Highlights from

AAN 2019

American Academy of Neurology annual meeting

Philadelphia, USA 4-10 May 2019

Possibly lifesaving therapy in refractory PML

Transfer of anti-polyomavirus-specific T cells (PyVSTs) from healthy related donors is feasible and safe as adoptive immunotherapy of severely immunocompromised patients with refractory progressive multifocal leukoencephalopathy (PML). Encouraging results in 12 patients suggest PyVSTs could be a lifesaving therapy for patients who otherwise almost always die.

PML is an opportunistic infection of the central nervous system caused by activation of the JC polyomavirus (JCV) occurring in immunosuppressed patients. “Until now, there has been no treatment for PML, the diagnosis of which is almost like a death sentence for the patient”, explained Dr Erin Beck (National Institute of Health in Bethesda, USA).

“Basically, what we did was borrow immune cells from close relatives of the patients and make them active against the JVC”, Dr Beck described this form of adoptive immunotherapy. Her group used peptide libraries derived from BK Large T (LT) and Viral Protein 1 (VP1) that are highly cross-reactive with the structurally homologous JC proteins. PyVSTs were then generated from first-degree relatives of patients with refractory PML. Patients received 1x106 PyVST cells/kg, which could be followed by one or two additional infusions at 2x106 PyVSTs/kg, at minimal intervals of 28 days. The study's primary endpoint was safety.

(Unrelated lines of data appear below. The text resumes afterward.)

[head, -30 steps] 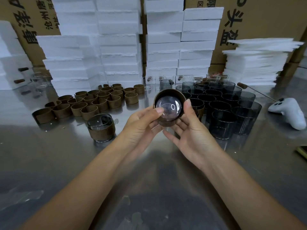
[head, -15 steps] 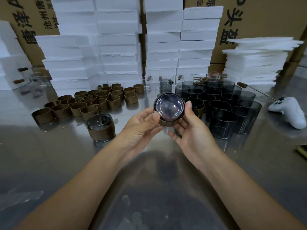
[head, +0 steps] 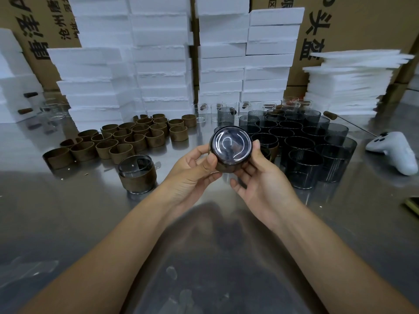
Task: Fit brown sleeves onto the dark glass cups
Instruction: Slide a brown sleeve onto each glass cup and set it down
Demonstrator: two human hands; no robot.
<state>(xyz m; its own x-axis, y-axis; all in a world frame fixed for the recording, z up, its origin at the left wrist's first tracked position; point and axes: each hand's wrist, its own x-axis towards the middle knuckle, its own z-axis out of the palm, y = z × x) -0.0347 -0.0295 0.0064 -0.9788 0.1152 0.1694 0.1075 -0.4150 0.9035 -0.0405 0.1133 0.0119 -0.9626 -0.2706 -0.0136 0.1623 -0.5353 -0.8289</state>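
Note:
Both hands hold one dark glass cup [head: 231,148] above the table, its glossy base turned toward me. A brown sleeve [head: 224,167] wraps its lower side, partly hidden by my fingers. My left hand [head: 192,173] grips the cup's left side and my right hand [head: 260,177] cups its right side. One sleeved cup [head: 137,175] stands upright on the table to the left. Several loose brown sleeves [head: 127,139] lie in rows at the back left. Several bare dark cups [head: 303,146] stand clustered to the right.
The steel table [head: 90,223] is reflective. Stacks of white foam boxes [head: 158,60] and cardboard cartons line the back. A pile of foam sheets [head: 349,85] sits at the back right. A white controller [head: 394,151] lies at the right, clear glasses [head: 217,111] behind the cups.
The cup has turned in my hands: the brown rim that ringed it before has slid out of sight, and its glossy base now faces me. Both hands stay in place.

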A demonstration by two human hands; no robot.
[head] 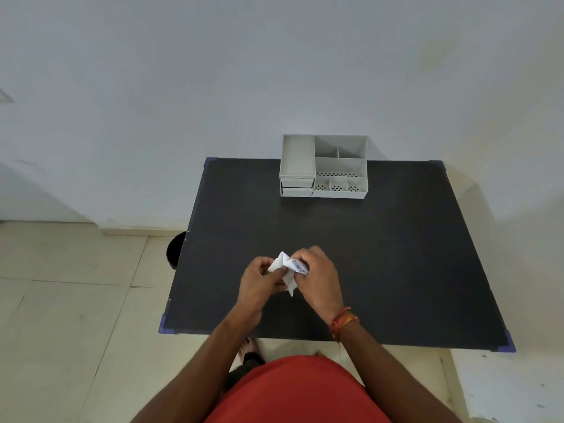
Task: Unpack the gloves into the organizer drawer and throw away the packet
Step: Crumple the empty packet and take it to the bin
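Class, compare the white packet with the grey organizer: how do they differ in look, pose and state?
The packet is white, soft and crumpled; the organizer is grey, rigid and boxy with compartments. The packet is held above the table between the left hand and right hand; the organizer stands untouched at the table's far edge. The packet sits near the person; the organizer sits by the wall. Both are pale against the dark table.
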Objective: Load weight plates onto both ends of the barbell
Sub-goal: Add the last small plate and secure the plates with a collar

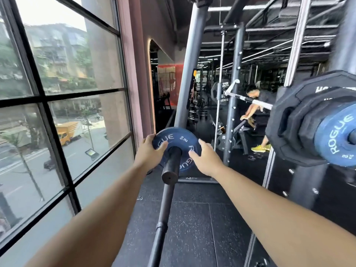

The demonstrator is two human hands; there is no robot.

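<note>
Item under loading: a blue weight plate (176, 140), round, marked "ROGUE" and "2 KG" in pale raised letters. It is threaded on the barbell sleeve (171, 166) at centre frame, beside the window (57, 97) on the left. The sleeve is dark and matte. Its flat end face points toward the camera and stands out well in front of the plate.

Left hand (149, 151): clamped on the plate's left rim, thumb laid over the face, fingers wrapped out of sight behind the edge.

Right hand (205, 158): fingers nearly straight and slightly spread against the plate's right rim, thumb resting on the face. Whether the fingertips hook behind the rim cannot be told.

The hands are apart, one on each side of the sleeve.

At the right edge, near, a second blue Rogue plate (336, 135) sits against a black many-sided plate (292, 122). Grey rack uprights (189, 74) stand beyond, on black rubber flooring (192, 228). A person (258, 112) is far off.
</note>
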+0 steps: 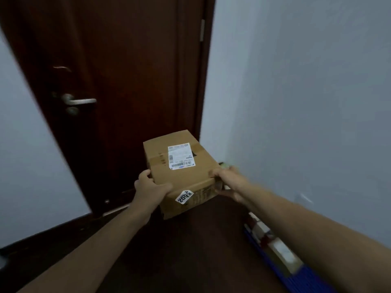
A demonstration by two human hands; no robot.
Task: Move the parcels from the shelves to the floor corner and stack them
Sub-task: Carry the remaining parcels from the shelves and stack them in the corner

Twelve subjects who received at least one infusion were included in the analysis. There were no serious treatment-related adverse events. Dr Beck was particularly relieved to see no cases of overt immune reconstitution inflammatory syndrome (IRIS), which can be fatal in itself. There were also no infusion reactions or graft vs host disease (GvHD). The therapy was also feasible; the importance of identifying 'good' donors and optimising the cell product was noted. Of 12 patients treated, 5 died and 7 survived. This suggests possible efficacy of PyVST as a lifesaving therapy. Dr Beck: “We did not expect them to do so well, since their condition was deteriorating even around the time of the first infusion. So, the results are very encouraging.” She could not say who benefitted the most from this therapy and which markers might predict survival

Cortese I, et al. AAN 2019, Plen01.002.